### [Directions]
Find every line of the listing below where "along" appears, and copy it.

%%

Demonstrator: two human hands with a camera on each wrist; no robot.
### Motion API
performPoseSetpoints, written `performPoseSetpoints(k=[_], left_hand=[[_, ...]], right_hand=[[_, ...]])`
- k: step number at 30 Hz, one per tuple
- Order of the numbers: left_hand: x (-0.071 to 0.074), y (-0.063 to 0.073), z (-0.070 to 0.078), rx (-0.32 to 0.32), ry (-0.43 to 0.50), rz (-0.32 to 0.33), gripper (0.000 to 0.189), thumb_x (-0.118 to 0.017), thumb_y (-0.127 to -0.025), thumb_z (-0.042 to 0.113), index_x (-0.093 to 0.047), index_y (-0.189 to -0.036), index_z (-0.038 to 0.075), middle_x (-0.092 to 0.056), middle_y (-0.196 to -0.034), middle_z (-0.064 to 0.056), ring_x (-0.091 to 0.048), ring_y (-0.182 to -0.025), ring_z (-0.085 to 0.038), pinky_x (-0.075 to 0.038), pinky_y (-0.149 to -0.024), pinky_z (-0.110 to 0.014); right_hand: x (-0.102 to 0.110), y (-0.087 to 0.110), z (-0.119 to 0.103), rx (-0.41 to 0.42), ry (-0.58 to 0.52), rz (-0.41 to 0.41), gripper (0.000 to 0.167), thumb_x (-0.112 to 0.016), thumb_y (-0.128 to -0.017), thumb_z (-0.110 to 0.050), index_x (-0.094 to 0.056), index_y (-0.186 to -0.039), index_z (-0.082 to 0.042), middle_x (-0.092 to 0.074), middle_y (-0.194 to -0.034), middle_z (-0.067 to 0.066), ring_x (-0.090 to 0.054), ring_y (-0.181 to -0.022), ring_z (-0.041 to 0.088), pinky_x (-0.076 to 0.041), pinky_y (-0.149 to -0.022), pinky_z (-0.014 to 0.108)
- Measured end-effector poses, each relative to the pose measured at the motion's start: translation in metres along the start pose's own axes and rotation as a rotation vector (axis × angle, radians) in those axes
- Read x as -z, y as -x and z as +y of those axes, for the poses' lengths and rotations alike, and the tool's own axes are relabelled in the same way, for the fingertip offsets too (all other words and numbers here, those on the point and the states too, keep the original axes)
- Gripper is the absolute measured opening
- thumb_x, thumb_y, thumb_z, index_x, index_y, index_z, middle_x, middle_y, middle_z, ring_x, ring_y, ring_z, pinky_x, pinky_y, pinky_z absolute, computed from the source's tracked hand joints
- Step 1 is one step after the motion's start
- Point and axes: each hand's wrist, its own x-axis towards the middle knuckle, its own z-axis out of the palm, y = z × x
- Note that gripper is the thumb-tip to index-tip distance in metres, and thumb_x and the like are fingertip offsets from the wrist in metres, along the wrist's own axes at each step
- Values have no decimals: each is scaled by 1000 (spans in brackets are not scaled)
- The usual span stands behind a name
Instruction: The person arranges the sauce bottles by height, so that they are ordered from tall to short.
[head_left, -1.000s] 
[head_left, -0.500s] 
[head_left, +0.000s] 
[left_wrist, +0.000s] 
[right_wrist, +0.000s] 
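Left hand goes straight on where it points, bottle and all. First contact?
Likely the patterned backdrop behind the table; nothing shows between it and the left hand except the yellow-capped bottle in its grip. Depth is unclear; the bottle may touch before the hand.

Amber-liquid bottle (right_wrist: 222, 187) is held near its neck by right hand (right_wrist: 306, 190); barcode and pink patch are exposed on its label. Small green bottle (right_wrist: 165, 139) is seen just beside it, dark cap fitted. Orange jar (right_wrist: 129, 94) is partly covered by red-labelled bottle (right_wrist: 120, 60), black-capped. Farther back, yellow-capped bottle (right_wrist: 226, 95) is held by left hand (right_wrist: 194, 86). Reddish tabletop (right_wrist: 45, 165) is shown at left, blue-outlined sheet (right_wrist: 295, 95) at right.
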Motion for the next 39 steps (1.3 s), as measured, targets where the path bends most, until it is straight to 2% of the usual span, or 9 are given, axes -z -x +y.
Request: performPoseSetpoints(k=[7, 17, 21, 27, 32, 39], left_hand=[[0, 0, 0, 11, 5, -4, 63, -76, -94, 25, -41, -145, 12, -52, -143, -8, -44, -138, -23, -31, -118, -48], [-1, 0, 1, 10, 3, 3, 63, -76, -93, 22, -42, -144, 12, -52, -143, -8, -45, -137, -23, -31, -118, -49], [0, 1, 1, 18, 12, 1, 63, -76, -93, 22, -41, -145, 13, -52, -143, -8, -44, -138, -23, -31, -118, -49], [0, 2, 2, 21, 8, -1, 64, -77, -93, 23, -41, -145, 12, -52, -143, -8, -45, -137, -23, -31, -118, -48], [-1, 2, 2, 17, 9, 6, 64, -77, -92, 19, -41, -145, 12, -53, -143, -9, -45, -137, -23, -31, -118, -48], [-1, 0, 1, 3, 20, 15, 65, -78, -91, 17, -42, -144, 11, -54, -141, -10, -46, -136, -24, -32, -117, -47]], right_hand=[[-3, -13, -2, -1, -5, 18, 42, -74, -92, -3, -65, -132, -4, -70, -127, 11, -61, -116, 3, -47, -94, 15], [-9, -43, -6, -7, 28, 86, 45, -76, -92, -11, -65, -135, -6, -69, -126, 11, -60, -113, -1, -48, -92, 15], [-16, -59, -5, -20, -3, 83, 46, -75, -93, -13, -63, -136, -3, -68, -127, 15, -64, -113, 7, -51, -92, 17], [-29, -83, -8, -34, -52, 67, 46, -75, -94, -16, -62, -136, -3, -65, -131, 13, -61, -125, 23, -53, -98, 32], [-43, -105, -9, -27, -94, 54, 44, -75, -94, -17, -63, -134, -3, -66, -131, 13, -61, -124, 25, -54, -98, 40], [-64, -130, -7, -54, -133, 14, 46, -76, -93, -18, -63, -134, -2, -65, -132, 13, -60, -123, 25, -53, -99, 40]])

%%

### [Solution to the exercise]
- Measured end-effector poses, each relative to the pose measured at the motion's start: translation in metres along the start pose's own axes and rotation as a rotation vector (axis × angle, radians) in those axes
- Note that gripper is the thumb-tip to index-tip distance in metres, and thumb_x and the like are fingertip offsets from the wrist in metres, along the wrist's own axes at each step

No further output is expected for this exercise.